Sean Christopherson <[email protected]> writes:

> On Thu, Mar 12, 2026, Fuad Tabba wrote:
>> Hi Ackerley,
>>
>> Before getting into the UAPI semantics, thank you for all the heavy
>> lifting you've done here. Figuring out how to make it all work across
>> the different platforms is not easy :)
>>
>> <snip>
>>
>> > The policy definitions below provide more details:
>
> Please drop "CONTENT_POLICY" from the KVM documentation.  From KVM's 
> perspective,
> these are not "policy", they are purely properties of the underlying memory.
> Userspace will likely use the attributes to implement policy of some kind, but
> KVM straight up doesn't care.

Policy might have been the wrong word. I think this is a property of the
conversion process/request, not a property of the memory like how
shared/private is a property of the memory?

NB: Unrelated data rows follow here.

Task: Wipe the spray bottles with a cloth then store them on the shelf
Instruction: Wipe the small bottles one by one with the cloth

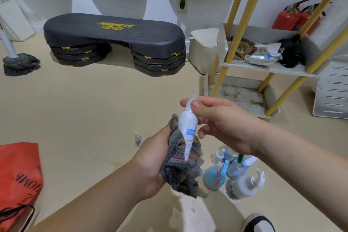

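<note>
Spray bottle, white and near upright, hangs above the floor before us. Our right hand pinches its neck, while our left hand grips the cloth bunched round its base.

The slim white plastic spray bottle in the right hand carries a blue label. The shaggy grey woven cloth in the left hand shows faded multicoloured stripes. Below the right hand, a round pale-blue plastic sprayer has a red-orange trigger part.
</note>
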Demonstrator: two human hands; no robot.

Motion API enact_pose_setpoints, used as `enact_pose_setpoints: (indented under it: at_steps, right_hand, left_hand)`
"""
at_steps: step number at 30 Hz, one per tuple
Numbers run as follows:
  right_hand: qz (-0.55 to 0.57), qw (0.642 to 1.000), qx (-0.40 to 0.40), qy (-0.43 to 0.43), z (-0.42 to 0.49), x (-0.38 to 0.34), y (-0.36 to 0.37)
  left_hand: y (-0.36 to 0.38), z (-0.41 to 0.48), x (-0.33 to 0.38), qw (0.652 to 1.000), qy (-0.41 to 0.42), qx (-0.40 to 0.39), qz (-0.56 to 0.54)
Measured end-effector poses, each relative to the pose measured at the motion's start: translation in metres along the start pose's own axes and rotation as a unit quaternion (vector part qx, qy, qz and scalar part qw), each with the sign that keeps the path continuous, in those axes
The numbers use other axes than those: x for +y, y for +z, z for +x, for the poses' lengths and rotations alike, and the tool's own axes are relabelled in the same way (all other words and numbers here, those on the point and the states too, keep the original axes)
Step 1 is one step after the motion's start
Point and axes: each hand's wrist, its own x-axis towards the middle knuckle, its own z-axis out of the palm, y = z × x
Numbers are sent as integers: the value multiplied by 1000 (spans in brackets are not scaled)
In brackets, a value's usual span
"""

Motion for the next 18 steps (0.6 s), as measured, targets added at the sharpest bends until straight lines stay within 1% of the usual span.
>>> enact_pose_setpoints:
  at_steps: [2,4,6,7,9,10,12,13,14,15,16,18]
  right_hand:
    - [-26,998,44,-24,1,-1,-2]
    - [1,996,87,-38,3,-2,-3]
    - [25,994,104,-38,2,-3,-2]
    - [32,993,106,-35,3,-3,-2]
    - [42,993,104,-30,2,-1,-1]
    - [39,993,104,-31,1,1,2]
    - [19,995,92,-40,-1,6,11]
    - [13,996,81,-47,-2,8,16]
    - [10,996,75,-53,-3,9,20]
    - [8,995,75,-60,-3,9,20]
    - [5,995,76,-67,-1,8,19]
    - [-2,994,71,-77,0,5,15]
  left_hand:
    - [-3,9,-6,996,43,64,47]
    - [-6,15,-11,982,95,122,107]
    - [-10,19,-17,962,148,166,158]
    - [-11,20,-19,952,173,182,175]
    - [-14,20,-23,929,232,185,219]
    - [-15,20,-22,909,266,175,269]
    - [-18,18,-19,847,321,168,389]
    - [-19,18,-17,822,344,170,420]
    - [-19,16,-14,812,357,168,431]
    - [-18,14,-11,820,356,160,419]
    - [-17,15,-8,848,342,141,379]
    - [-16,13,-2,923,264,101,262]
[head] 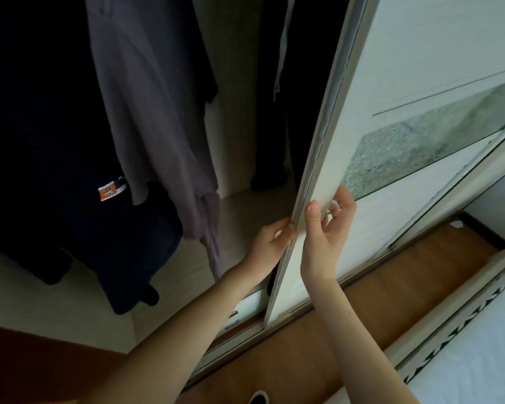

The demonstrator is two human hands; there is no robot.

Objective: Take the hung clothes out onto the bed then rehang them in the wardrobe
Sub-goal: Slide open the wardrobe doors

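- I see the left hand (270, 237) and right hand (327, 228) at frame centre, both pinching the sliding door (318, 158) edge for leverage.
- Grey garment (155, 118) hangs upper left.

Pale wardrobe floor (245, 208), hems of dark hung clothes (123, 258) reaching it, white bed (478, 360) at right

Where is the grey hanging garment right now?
In the head view the grey garment hangs inside the open wardrobe, upper left of centre, between dark clothes on its left and the sliding door's edge on its right.
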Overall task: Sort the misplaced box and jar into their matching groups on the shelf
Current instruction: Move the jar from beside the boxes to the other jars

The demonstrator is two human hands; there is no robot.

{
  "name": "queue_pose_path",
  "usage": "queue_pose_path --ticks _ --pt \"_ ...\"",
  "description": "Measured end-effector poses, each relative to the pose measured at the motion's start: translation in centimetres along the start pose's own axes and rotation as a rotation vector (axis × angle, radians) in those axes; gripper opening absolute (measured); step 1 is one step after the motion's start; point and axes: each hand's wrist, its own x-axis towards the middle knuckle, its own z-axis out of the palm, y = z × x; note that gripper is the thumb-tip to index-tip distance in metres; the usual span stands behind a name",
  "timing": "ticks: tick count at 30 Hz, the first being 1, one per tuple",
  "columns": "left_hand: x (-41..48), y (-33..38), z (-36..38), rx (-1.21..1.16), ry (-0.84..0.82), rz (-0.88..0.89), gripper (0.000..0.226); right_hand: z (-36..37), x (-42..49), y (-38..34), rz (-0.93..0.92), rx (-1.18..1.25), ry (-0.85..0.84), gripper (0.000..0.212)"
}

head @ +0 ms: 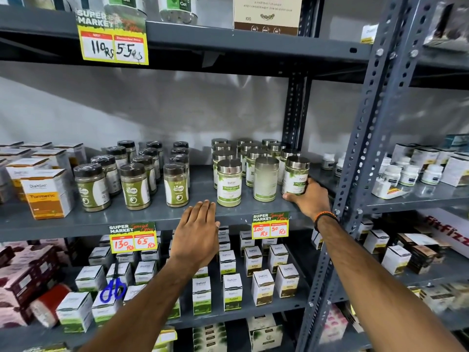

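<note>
Shelf: right hand grips upright jar, lid up.

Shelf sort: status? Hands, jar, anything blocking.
Right hand wrapped on silver-lid jar, front right of its group. Left hand open, empty, at shelf edge. Nothing blocking.

Jar: steel-lidded, green-and-white Moringa label, upright at the front right of its matching group on the grey shelf. Box: white and orange, Turmeric label, upright at front left among like boxes.
</note>
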Motion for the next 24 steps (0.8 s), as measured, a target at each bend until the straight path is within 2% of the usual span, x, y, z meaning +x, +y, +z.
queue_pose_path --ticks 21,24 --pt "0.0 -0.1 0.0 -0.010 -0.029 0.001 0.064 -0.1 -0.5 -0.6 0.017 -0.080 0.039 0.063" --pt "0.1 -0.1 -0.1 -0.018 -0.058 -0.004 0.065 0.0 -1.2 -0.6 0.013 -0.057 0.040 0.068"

I'll have to find another word to describe this enum of

* KVM_SET_MEMORY_ATTRIBUTES2_ZERO
* KVM_SET_MEMORY_ATTRIBUTES2_PRESERVE

>
>> > ``KVM_SET_MEMORY_ATTRIBUTES2_CONTENT_POLICY_ZERO`` (default)
>
> The default behavior absolutely cannot be something that's not supported on
> every conversion type.
>
>> >
>> >   On a private to shared conversion, the host will read zeros from the
>> >   converted memory on the next fault after successful return of the
>> >   KVM_SET_MEMORY_ATTRIBUTES2 ioctl.
>> >
>> >   This is not supported (-EOPNOTSUPP) for a shared to private
>> >   conversion. While some CoCo implementations do zero memory contents
>> >   such that the guest reads zeros after conversion, the guest is not
>> >   expected to trust host-provided zeroing, hence as a UAPI policy, KVM
>> >   does not make any such guarantees.
>>
>> The rationale for not supporting this in the UAPI isn't quite right
>> and I think that the prohibition should be removed. It's true that the
>> guest is not expected to trust host-provided zeroing. However, if the
>> VMM invokes this ioctl with the ZERO policy, the zeroing is performed
>> by the hypervisor, not by the (untrusted) host.
>
> What entity zeros the data doesn't matter as far as KVM's ABI is concerned.  
> That's
> a motivating favor to providing ZERO, e.g. it allow userspace to elide 
> additional
> zeroing when it _knows_ the memory holds zeros, but that's orthogonal to KVM's
> contract with userspace.
>
>> Although pKVM handles fresh, zeroed memory provisioning via donation
>> rather than attribute conversion, stating that the UAPI cannot make
>> guarantees due to trust boundaries is incorrect. The hypervisor is
>
> We should avoid using "hypervisor", because (a) it means different things to
> different people and (b) even when there's consensus on what "hypervisor" 
> means,
> whether or not the hypervisor is trusted varies per implementation.
>
>> need to be careful witho precisely the entity the guest trusts to enforce
>> this.
>>
>> The UAPI should define the semantics for a shared-to-private ZERO
>> conversion, even if current architectures return -EOPNOTSUPP because
>> they handle fresh memory provisioning via other mechanisms (like
>> pKVM's donation path).
>>
>> How about something like the following:
>>
>> On a shared to private conversion, the hypervisor will zero the memory
>
> Again, say _nothing_ about "the hypervisor".  _How_ or when anything happens 
> is
> completely irrelevant, the only thing that matters here is _what_ happens.
>
>> contents before mapping it into the guest's private address space,
>> preventing the untrusted host from injecting arbitrary data into the
>> guest. If an architecture handles zeroed-provisioning via mechanisms
>> other than attribute conversion, it may return -EOPNOTSUPP.
>
> No.  I am 100% against bleeding vendor specific information into KVM's ABI for
> this.  What the vendor code does is irrelevant, the _only_ thing that matters
> here is KVM's contract with userspace.
>
> That doesn't mean pKVM guests can't rely on memory being zeroed, but that is a
> contract between pKVM and its guests, not between KVM and host userspace.
>

If pKVM's (kernel, or elsewhere) documentation says something like

  Shared to private (in addition to private to shared already specified
  in the userspace/KVM contract) conversions through guest_memfd
  specifying ZERO will have memory contents zeroed.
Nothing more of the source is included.